Are Classes Offered to Fit Your Schedule? And last, it's important to confirm that the final program you choose provides classes at times that will accommodate your busy lifestyle. This is especially true if you choose to still work while attending college. If you need to attend classes at night or on weekends near Princeton AL, make sure they are offered at those times. Also, if you can only attend on a part-time basis, make sure it is an option also. And if you have decided to study online, with the clinical training requirement, make certain those hours can also be fulfilled within your schedule. And find out what the make-up policy is should you need to miss any classes because of illness or emergencies.

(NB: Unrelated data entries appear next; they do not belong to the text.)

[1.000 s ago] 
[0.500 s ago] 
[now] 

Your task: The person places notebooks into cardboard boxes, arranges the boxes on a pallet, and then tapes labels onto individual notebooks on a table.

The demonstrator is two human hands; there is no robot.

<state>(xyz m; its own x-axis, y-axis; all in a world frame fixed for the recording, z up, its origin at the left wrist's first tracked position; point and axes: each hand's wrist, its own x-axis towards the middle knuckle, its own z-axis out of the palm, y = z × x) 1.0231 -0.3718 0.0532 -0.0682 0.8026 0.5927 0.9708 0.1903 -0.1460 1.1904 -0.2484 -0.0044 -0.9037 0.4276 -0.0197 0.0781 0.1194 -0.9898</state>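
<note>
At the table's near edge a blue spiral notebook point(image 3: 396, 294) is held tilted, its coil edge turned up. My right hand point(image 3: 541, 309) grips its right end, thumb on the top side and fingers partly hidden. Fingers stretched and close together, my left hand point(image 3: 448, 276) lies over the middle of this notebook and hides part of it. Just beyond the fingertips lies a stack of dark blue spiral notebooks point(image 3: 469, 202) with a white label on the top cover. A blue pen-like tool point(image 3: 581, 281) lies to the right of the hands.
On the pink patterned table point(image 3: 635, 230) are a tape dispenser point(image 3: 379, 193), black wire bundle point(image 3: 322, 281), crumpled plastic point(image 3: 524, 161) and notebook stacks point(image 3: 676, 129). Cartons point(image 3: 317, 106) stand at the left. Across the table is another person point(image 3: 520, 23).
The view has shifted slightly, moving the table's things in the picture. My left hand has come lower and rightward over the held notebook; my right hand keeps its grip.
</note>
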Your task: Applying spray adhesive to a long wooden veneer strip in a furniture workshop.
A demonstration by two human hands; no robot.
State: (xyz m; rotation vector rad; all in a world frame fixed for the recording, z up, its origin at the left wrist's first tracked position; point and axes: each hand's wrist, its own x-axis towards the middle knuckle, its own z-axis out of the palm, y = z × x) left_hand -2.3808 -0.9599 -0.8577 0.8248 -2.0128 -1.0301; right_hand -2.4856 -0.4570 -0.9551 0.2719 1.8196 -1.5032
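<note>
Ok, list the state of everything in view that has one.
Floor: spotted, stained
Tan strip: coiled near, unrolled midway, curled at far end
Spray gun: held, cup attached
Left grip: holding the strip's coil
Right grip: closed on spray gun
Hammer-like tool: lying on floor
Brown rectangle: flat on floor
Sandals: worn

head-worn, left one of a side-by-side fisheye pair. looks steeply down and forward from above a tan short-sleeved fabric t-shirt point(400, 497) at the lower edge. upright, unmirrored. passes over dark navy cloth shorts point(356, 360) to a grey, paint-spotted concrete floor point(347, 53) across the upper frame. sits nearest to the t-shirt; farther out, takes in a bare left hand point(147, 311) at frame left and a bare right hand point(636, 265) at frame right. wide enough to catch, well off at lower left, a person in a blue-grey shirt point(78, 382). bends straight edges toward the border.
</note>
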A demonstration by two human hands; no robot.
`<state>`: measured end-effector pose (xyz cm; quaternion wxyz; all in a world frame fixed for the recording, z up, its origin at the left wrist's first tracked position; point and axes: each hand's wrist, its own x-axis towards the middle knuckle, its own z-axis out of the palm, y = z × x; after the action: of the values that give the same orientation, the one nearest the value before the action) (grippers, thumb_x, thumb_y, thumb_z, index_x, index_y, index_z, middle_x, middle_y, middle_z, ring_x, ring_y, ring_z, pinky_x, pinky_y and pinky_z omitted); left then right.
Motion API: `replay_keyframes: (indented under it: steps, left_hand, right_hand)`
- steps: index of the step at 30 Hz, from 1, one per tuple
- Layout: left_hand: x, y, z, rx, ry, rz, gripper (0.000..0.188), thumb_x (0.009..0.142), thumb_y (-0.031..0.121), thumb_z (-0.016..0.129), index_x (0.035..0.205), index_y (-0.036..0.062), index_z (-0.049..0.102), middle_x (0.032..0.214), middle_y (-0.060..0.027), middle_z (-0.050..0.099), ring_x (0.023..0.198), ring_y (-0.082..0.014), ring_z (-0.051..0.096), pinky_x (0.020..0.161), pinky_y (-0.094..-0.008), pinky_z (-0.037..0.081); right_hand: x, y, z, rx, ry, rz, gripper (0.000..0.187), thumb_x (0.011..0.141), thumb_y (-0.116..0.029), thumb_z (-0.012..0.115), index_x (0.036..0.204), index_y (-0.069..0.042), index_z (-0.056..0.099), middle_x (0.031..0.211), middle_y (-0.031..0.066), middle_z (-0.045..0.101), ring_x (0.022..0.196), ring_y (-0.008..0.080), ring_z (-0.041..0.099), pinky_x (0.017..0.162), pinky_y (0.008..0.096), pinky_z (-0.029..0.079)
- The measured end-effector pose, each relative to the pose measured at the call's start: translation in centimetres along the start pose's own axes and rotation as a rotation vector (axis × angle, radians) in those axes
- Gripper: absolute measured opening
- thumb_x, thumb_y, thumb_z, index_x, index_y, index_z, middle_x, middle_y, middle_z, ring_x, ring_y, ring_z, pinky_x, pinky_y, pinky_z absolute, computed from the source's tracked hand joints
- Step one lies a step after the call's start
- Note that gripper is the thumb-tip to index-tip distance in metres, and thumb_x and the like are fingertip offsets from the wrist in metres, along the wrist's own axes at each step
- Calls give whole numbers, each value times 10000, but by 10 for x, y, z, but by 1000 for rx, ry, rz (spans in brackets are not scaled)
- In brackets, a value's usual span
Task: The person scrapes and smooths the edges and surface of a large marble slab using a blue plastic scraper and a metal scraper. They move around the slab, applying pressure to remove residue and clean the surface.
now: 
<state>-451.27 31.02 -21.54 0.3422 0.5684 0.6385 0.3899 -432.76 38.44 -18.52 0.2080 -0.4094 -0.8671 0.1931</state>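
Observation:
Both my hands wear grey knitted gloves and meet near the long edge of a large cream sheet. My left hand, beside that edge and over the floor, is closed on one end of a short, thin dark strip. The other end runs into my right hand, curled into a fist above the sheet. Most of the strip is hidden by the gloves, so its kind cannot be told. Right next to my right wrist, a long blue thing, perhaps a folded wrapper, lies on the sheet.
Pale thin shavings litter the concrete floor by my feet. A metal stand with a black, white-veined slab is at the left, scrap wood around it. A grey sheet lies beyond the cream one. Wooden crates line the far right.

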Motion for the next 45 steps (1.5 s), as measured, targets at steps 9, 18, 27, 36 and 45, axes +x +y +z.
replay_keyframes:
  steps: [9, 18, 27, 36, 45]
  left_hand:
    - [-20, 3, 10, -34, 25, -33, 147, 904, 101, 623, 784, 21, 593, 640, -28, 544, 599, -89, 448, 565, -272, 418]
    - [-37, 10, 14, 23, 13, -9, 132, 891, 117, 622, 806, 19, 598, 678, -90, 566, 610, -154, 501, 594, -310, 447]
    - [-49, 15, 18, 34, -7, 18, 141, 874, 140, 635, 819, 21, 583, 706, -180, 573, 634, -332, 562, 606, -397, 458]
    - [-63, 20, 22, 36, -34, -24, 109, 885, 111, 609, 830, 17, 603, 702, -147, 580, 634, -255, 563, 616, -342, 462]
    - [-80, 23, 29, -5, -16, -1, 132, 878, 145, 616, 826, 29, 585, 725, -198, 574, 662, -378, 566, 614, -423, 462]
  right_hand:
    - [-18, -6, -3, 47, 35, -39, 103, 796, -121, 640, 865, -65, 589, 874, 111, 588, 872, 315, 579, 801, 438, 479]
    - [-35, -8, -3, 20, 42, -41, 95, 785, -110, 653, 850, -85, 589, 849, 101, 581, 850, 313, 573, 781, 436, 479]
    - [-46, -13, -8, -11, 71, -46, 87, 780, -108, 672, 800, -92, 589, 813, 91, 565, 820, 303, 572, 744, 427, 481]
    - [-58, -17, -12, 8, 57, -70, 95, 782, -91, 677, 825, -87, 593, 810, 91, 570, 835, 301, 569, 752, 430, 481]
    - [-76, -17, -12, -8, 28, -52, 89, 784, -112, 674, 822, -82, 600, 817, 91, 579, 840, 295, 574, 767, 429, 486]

Choose the Right Phlebotomist Training near Princeton Alabama
Making certain that you select the ideal phlebotomy training is a critical first step toward your success in this fulfilling medical care field. As we have addressed in this article, there are a number of factors that contribute toward the selection of a superior college. Phlebotomy certificate or degree programs can be available in a wide range of educational institutions, including community or junior colleges, trade schools, and colleges and universities that provide an extensive range of programs in medical care and health sciences. Training program offerings may vary somewhat across the country as each state has its own prerequisites when it comes to phlebotomist training, licensing and certification. The most important point is that you need to carefully research and compare each school before making your ultimate choice. By addressing the questions that we have furnished, you will be able to narrow down your options so that you can select the right phlebotomist school for you. And with the appropriate training, you can accomplish your goal of becoming a phlebotomy technician in Princeton AL.